Let $A$ and $B$ be two positive semi-definite $n\times n$ matrices. We say $A\geq B$ if $A-B$ is positive semi-definite.
Let $A^{\frac{1}{2}}$ be the square root of the positive semi-definite matrix $A$.
How to prove if $A\geq B$ then $A^{\frac{1}{2}}\geq B^{\frac{1}{2}}$?
I could prove this for $B=I$, (i.e., $A\geq I \implies A^{\frac{1}{2}}\geq I$. But I am not able to prove it for the general case.
Note:
1) All positive semi-definite matrices are symmetric for me.
2)Square root of a matrix:- Let $A$ be a symmetric matrix, then there exists an orthogonal matrix $P$ such that $P^TAP=diag(\lambda_1,\lambda_2,\cdot, \lambda_n)$, where $\lambda_1,\lambda_2,\cdot, \lambda_n$ are eigenvalues of $A$.

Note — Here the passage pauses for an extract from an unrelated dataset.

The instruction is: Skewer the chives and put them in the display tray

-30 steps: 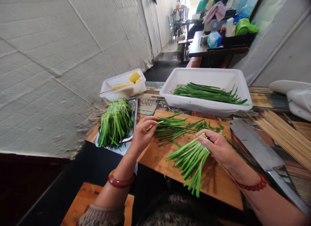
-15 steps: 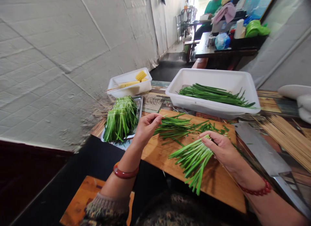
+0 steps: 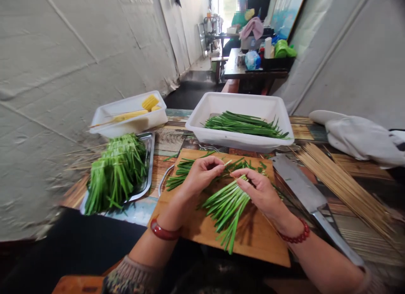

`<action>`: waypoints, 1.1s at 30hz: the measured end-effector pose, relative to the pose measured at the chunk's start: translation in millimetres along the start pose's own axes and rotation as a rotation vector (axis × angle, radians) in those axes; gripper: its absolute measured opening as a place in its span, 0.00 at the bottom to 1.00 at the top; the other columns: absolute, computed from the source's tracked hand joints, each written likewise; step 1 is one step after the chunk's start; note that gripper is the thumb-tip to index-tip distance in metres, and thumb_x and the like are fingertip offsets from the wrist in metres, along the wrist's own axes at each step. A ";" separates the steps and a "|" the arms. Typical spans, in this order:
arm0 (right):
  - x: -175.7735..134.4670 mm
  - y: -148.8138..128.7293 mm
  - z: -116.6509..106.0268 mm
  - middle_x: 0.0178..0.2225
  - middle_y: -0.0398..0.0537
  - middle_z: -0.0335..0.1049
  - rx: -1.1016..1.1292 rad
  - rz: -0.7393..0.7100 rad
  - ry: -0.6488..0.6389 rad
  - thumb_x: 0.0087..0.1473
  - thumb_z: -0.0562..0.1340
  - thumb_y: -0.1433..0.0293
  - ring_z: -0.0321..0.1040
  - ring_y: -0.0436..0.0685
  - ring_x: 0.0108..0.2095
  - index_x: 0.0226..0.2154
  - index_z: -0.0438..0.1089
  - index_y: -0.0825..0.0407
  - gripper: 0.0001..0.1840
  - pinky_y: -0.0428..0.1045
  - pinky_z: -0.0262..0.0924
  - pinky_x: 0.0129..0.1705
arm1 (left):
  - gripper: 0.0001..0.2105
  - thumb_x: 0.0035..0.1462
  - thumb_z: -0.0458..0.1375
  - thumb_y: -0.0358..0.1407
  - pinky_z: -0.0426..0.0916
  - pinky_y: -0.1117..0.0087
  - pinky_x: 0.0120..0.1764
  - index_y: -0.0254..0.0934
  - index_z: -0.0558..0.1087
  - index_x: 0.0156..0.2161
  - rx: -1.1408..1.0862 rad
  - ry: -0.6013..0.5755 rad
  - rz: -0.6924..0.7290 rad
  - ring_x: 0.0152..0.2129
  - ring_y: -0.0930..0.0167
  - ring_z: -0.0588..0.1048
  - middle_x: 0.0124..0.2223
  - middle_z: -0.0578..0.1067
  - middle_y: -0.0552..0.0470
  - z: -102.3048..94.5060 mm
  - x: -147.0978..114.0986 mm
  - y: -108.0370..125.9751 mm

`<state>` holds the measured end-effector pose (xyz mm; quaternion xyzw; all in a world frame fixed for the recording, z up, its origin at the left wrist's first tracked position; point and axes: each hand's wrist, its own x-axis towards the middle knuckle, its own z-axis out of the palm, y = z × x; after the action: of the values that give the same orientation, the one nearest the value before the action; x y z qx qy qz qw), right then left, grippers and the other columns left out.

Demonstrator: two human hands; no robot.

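Note:
My left hand (image 3: 204, 173) is closed in a pinch on a garlic chive, whose pale end (image 3: 227, 163) pokes out past the fingertips toward the skewer tip. My right hand (image 3: 259, 192) grips a skewer of garlic chives (image 3: 226, 209); the green leaves fan down and the pale ends sit by the thumb. Most of the skewer is hidden by fingers and leaves. Beneath both hands lies a wooden cutting board (image 3: 265, 245), with loose chives (image 3: 182, 171) and cut bits at its far side. Finished-looking chive skewers (image 3: 117, 169) are heaped on a metal tray (image 3: 149, 171) to the left.
Behind the board, a white tub (image 3: 240, 138) contains more chives. Another white tub (image 3: 133, 126) holds yellow skewered food. A cleaver (image 3: 299, 184) lies right of the board, beside bamboo skewers (image 3: 344, 192) and a pale cloth (image 3: 360, 138). One person (image 3: 239, 20) sits far back.
My left hand has moved from the loose chives toward the skewer tip, with a chive pinched in it. My right hand keeps the skewer. The whole view has turned to the right.

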<state>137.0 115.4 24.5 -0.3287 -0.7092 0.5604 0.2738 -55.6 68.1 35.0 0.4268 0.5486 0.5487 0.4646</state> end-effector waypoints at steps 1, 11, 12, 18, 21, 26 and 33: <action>1.3 -0.1 -0.5 0.35 0.45 0.75 -0.007 -0.010 0.012 0.58 0.61 0.63 0.69 0.53 0.33 0.42 0.75 0.51 0.13 0.47 0.62 0.37 | 0.14 0.48 0.67 0.43 0.59 0.75 0.27 0.33 0.75 0.29 -0.019 -0.014 -0.016 0.22 0.77 0.66 0.24 0.71 0.56 1.2 0.5 -1.0; 6.2 0.2 1.5 0.41 0.48 0.79 -0.031 -0.040 0.036 0.58 0.61 0.65 0.75 0.57 0.41 0.42 0.77 0.50 0.12 0.51 0.66 0.46 | 0.12 0.51 0.66 0.42 0.60 0.76 0.26 0.33 0.76 0.32 -0.062 -0.066 -0.049 0.21 0.77 0.67 0.26 0.72 0.55 3.4 -5.0 -12.6; 6.2 0.4 2.0 0.41 0.48 0.79 -0.033 -0.041 0.034 0.58 0.60 0.65 0.75 0.57 0.42 0.42 0.77 0.50 0.12 0.51 0.66 0.46 | 0.12 0.51 0.66 0.42 0.60 0.76 0.26 0.33 0.76 0.32 -0.053 -0.054 -0.044 0.21 0.77 0.67 0.26 0.73 0.55 3.7 -5.5 -12.0; 5.7 -0.4 3.4 0.44 0.49 0.79 -0.038 -0.041 0.021 0.59 0.60 0.66 0.74 0.57 0.44 0.45 0.76 0.51 0.14 0.52 0.66 0.49 | 0.11 0.51 0.65 0.41 0.59 0.76 0.24 0.33 0.77 0.32 -0.018 -0.013 -0.035 0.20 0.77 0.67 0.24 0.72 0.55 3.2 -8.6 -9.3; 5.4 -1.7 3.7 0.46 0.49 0.79 -0.044 -0.039 0.029 0.59 0.60 0.66 0.74 0.58 0.46 0.46 0.76 0.51 0.14 0.52 0.66 0.50 | 0.12 0.51 0.65 0.42 0.59 0.76 0.23 0.33 0.77 0.33 -0.020 -0.001 -0.044 0.20 0.77 0.67 0.24 0.72 0.55 2.5 -8.9 -10.1; 4.9 -3.0 3.4 0.46 0.50 0.79 -0.053 -0.045 0.023 0.59 0.59 0.67 0.74 0.58 0.45 0.46 0.76 0.50 0.15 0.53 0.67 0.49 | 0.14 0.50 0.65 0.44 0.57 0.76 0.21 0.33 0.77 0.33 -0.034 0.006 -0.079 0.18 0.78 0.65 0.24 0.72 0.55 1.7 -8.2 -11.8; 4.7 -4.7 3.6 0.46 0.49 0.79 -0.057 -0.037 0.030 0.58 0.60 0.67 0.74 0.59 0.46 0.45 0.77 0.50 0.15 0.53 0.66 0.50 | 0.12 0.52 0.64 0.42 0.58 0.76 0.22 0.33 0.78 0.33 0.035 0.017 -0.008 0.19 0.77 0.65 0.25 0.72 0.55 2.5 -8.0 -13.2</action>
<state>130.6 116.1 28.4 -0.3315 -0.7266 0.5299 0.2853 -51.0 60.4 22.2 0.4280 0.5638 0.5407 0.4545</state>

Define $A^{\frac{1}{2}}:=Pdiag(\lambda_1^{\frac{1}{2}},\lambda_2^{\frac{1}{2}},\cdot, \lambda_n^{\frac{1}{2}})P^T$ for a positive semi-definite matrix $A$. (Notice, $\lambda_i^{\frac{1}{2}}$ are well-defined as $\lambda_i$'s are non-negative (since A is positive semi-definite).